Could you filter the records below and keep only the lines with the word "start"?

(Items listed in a dataset)
*-*-*

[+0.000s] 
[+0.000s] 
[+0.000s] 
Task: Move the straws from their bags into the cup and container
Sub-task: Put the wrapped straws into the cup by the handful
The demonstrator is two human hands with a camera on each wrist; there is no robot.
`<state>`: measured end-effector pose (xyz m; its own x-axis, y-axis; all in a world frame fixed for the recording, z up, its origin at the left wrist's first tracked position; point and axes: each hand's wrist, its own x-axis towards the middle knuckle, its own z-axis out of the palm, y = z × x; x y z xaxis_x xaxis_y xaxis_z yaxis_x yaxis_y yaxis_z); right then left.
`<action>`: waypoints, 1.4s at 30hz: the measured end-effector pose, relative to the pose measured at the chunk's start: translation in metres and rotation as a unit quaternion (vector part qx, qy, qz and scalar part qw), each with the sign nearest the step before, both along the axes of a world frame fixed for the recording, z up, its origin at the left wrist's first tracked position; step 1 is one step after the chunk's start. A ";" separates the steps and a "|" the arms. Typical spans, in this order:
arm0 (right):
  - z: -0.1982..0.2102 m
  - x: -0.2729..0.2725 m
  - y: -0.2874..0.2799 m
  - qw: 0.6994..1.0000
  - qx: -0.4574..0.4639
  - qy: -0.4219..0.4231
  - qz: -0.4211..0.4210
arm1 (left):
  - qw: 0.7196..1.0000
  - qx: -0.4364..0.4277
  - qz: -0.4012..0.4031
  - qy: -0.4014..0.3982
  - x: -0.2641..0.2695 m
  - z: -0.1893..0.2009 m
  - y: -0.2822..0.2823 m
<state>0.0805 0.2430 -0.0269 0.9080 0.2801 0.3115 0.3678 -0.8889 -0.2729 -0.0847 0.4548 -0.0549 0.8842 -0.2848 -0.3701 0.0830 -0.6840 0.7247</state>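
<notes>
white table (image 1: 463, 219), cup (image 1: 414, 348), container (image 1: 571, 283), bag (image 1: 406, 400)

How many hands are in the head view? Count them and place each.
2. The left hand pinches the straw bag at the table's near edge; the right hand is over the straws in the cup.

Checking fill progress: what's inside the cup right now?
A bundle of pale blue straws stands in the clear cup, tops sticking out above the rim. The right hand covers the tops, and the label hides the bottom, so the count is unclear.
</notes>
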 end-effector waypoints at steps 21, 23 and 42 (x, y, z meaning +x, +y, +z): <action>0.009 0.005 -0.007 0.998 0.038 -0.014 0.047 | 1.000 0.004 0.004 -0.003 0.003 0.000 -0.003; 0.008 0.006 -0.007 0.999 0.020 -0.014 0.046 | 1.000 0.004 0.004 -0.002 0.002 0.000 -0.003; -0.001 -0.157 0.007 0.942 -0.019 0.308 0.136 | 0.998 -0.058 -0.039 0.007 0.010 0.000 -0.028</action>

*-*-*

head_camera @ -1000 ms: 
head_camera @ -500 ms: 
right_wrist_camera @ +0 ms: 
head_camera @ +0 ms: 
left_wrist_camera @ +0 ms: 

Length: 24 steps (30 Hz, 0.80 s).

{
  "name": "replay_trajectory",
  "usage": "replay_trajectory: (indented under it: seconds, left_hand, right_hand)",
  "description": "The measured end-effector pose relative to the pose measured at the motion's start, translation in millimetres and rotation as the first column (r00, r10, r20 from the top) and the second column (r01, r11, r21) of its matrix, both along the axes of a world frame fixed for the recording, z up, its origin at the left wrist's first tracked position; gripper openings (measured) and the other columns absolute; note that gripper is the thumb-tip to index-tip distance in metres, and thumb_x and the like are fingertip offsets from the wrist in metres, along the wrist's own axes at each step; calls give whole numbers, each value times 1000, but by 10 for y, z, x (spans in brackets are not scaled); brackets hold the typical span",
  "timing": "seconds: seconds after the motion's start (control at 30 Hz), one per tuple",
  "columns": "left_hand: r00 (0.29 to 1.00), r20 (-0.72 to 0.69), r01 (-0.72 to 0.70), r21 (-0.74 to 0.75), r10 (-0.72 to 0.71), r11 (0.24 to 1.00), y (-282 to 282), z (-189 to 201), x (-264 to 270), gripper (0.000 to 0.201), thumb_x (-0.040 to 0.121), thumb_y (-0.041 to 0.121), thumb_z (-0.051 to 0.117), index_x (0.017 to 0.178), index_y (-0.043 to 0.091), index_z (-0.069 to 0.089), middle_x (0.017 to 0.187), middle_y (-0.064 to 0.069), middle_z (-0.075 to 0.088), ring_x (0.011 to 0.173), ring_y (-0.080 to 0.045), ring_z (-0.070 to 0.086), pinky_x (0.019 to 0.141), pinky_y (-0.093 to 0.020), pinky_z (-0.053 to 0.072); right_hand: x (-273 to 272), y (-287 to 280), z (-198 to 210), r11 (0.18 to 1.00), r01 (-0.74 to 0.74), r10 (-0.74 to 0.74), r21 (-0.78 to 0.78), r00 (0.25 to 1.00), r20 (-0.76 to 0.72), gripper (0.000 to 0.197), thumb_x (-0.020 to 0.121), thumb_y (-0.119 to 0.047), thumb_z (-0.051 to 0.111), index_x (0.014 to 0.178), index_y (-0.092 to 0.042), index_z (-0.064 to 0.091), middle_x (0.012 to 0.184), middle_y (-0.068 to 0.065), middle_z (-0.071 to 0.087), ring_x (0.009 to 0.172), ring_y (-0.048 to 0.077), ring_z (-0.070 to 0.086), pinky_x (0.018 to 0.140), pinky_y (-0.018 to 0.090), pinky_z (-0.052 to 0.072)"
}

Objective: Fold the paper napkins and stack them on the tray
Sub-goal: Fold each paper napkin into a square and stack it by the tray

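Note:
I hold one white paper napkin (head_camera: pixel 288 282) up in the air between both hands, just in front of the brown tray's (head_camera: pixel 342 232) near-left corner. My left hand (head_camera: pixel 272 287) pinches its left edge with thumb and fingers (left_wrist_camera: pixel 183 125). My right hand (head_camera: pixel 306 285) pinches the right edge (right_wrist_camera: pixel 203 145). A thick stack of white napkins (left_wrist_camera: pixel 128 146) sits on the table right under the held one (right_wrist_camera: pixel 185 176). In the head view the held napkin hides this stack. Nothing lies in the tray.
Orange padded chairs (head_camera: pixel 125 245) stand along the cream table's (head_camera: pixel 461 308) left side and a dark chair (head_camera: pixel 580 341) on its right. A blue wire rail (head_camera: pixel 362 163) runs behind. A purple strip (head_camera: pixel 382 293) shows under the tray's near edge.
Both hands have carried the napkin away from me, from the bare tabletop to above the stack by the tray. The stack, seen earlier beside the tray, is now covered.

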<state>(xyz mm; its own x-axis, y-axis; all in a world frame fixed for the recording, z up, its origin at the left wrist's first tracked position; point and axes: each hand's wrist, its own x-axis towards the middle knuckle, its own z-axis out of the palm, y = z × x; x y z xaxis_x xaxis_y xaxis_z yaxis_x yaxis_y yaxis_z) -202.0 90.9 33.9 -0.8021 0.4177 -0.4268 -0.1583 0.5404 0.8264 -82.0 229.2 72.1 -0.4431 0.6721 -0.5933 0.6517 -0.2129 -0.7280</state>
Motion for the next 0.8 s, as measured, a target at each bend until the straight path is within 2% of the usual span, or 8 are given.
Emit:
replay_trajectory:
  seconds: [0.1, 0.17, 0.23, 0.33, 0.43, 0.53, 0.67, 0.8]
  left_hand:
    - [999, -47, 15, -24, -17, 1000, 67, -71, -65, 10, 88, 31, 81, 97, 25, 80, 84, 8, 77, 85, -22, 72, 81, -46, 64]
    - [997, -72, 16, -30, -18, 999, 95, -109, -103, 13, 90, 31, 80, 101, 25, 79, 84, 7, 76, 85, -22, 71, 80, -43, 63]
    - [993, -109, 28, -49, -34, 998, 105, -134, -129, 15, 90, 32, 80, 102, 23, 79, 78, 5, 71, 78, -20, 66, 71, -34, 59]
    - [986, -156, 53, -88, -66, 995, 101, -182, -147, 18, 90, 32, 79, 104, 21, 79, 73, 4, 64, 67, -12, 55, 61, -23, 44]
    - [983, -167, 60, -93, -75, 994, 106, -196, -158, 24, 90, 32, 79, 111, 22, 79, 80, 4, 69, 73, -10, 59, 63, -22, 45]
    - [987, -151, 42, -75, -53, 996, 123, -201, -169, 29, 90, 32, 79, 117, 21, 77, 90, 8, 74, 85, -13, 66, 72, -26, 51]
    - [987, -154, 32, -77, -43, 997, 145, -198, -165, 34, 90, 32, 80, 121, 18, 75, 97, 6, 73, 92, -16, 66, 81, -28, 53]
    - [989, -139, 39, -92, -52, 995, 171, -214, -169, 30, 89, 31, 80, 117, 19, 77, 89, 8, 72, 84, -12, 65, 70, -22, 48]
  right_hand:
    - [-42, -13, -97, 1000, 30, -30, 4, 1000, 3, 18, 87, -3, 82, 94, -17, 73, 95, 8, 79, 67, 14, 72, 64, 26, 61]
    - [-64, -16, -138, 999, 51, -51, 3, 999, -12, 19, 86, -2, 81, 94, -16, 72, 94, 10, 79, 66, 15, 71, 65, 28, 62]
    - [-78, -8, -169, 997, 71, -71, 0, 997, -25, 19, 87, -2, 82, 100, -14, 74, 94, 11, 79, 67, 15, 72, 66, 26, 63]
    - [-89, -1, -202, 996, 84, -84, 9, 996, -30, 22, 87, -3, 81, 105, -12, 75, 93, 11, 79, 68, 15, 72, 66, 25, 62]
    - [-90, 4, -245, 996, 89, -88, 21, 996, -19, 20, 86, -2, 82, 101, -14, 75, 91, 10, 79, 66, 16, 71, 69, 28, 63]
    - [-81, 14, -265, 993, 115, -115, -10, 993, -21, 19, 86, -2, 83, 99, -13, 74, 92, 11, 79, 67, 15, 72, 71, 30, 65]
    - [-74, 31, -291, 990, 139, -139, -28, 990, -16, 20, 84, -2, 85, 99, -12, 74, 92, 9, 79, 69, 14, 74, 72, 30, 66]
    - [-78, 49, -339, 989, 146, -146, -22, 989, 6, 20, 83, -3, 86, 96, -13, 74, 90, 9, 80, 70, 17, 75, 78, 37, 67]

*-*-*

RESPONSE AREA:
`<action>`: waypoints, 1.4s at 30hz: the measured end-effector pose, relative to the pose measured at the chunk's start: translation in metres and rotation as a unit quaternion (vector part qx, qy, qz and scalar part qw), each with the sign nearest the step before, both along the axes of a world frame fixed for the recording, z up, its origin at the left wrist's first tracked position; step 1 is one step after the chunk's start. A ";" separates the steps and a "|" the arms. Typical spans, in this order:
  "description": "The measured end-effector pose relative to the pose measured at the motion's start, translation in millimetres and rotation as the first column (r00, r10, r20 from the top) and the second column (r01, r11, r21) of its matrix, both along the axes of a world frame fixed for the recording, z up, its origin at the left wrist's first tracked position; gripper openings (measured) and the other columns absolute; note that gripper is the thumb-tip to index-tip distance in metres, and thumb_x and the like are fingertip offsets from the wrist in metres, along the wrist's own axes at each step; calls give whole numbers, each value times 1000, but by 10 for y, z, x (spans in brackets are not scaled); brackets hold the typical span",
  "timing": "seconds: seconds after the motion's start (control at 30 Hz), one per tuple",

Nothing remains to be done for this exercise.